Recently, we have found that thermal stability of photosystem II (PSII) photochemistry in spruce needles is higher than in other plants (barley, beech) cultivated under the same temperatures. In this work, temperature dependences of various characteristics of PSII organization were studied in order to obtain complex information on the thermal stability of PSII function and organization in spruce. Temperature dependency of circular dichroism spectra revealed by about 6 °C higher thermal stability of macrodomain organization in spruce thylakoid membranes in comparison with Arabidopsis and barley ones; however, thermal disintegration of light-harvesting complex of PSII did not significantly differ among the species studied. These results thus indicate that thermal stability of PSII macro-organization in spruce thylakoid membranes is enhanced to a similar extent as thermal stability of PSII photochemistry.
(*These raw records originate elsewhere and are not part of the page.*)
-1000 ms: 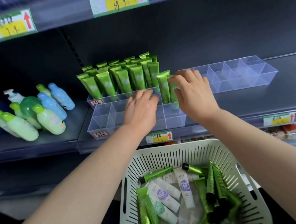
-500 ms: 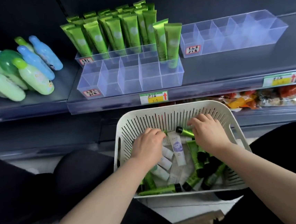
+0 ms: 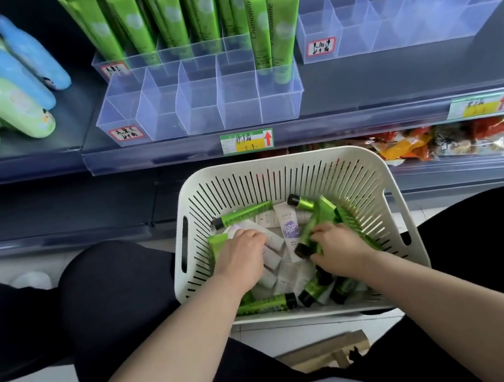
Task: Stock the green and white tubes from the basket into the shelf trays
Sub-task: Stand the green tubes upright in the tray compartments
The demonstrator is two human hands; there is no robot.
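Observation:
Both hands are down in the white slotted basket [image 3: 363, 177], among several loose green and white tubes. My right hand [image 3: 339, 251] grips a green tube [image 3: 313, 231] with a black cap, lifted at an angle. My left hand [image 3: 243, 254] curls over a green tube [image 3: 217, 245] and white tubes [image 3: 272, 238] at the basket's left; its grip is hidden. On the shelf above, the front clear tray [image 3: 199, 103] holds two upright green tubes [image 3: 272, 28] in its right end. A rear tray [image 3: 109, 61] is packed with green tubes.
A second clear divided tray [image 3: 397, 19] stands to the right on the shelf. Green and blue bottles [image 3: 10, 88] lie at the left. Snack packets [image 3: 443, 141] fill the lower shelf at right. My knees in black flank the basket. Price tags [image 3: 247, 142] line the shelf edge.
Both hands left the shelf tray and came down into the basket. The right hand has since closed round a green tube and raised it; the left has shifted left among the tubes.

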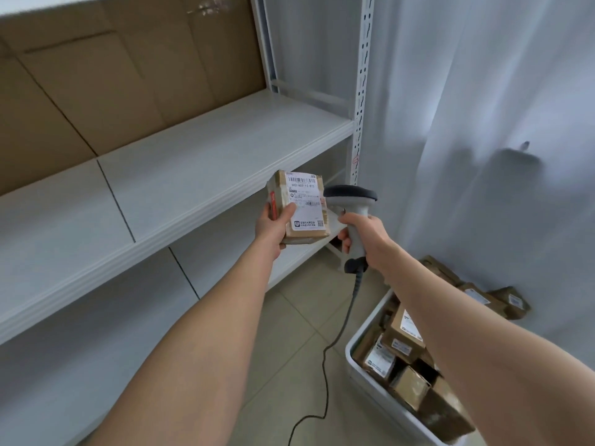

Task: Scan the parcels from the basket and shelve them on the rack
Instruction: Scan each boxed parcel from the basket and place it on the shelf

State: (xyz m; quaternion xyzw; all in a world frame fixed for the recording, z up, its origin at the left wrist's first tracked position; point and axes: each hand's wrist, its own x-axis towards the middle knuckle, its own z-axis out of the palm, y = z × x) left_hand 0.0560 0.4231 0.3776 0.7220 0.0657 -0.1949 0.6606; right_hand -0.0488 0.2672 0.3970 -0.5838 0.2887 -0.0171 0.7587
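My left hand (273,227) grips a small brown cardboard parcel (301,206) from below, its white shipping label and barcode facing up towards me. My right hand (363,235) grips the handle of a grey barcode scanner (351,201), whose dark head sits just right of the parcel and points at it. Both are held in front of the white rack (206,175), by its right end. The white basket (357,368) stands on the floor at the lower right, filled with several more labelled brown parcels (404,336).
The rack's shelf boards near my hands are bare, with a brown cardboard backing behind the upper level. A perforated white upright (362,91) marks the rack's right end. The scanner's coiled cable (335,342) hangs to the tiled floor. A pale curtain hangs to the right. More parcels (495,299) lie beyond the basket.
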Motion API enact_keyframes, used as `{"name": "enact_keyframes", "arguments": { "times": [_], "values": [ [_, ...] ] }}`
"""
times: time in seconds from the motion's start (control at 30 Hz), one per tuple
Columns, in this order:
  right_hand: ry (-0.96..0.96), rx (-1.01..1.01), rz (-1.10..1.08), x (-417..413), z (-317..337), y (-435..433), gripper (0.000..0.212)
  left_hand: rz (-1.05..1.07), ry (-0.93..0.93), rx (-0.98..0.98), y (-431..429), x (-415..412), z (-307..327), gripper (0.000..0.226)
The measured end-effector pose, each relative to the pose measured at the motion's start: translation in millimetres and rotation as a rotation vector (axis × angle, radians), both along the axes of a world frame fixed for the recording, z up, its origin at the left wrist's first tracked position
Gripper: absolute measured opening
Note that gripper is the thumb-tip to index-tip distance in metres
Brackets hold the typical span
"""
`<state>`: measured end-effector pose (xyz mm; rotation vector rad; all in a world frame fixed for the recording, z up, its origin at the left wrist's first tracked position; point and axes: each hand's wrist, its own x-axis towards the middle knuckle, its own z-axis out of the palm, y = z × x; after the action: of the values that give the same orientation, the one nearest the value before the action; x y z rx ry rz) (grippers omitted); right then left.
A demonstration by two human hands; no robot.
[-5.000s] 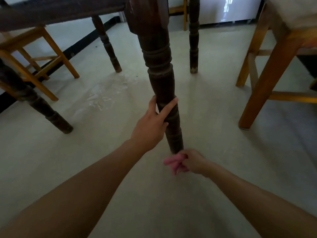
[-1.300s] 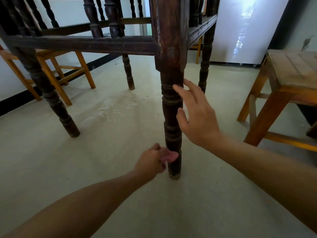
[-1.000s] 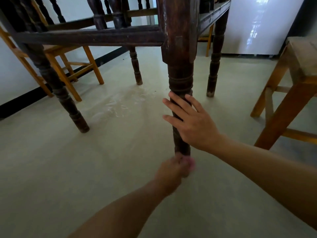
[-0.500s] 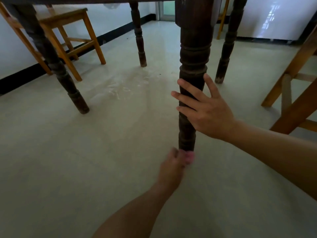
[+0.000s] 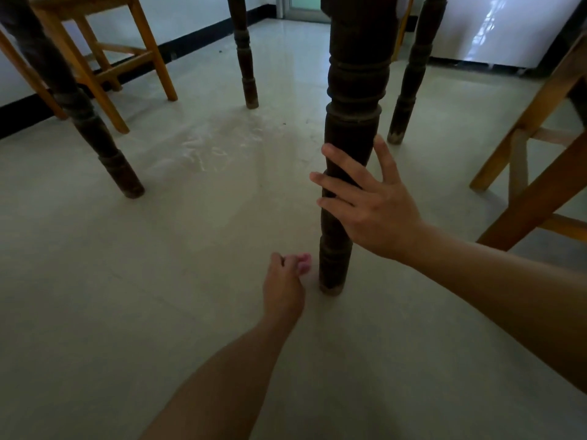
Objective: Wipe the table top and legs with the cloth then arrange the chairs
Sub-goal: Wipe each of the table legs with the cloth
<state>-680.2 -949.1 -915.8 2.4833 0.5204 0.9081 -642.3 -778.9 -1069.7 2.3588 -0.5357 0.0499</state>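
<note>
The near table leg (image 5: 352, 90) is dark turned wood and stands on the pale floor. My right hand (image 5: 371, 201) rests against its lower part, fingers spread across the front and thumb at the right side. My left hand (image 5: 282, 287) is low by the floor, just left of the leg's foot, closed on a small pink cloth (image 5: 303, 262). The cloth sits slightly apart from the leg. The table top is out of view above.
Three more dark table legs stand at the left (image 5: 104, 147), far middle (image 5: 244, 58) and behind the near one (image 5: 409, 84). An orange wooden chair (image 5: 104, 58) is at the back left, another (image 5: 540, 173) close on the right. A dried streak (image 5: 216, 147) marks the floor.
My left hand with the cloth has come off the leg's foot and shifted a little left. My right hand stays on the leg. The view has tipped further down.
</note>
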Motion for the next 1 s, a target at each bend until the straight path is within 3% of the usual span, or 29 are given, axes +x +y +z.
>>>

Clear-native polyacrylamide gel electrophoresis of preheated thylakoids demonstrated that among the separated pigment-protein complexes, only PSII supercomplexes (SCs) revealed considerably higher thermal stability in spruce thylakoids as compared to Arabidopsis and barley ones. Hence we suggest that higher thermal stability of PSII macro-organization of spruce is influenced by the maintenance of PSII SCs in the thylakoid membrane. In addition, we discuss possible effects of different PSII organizations and lipid compositions on the thermal stability of spruce thylakoid membranes.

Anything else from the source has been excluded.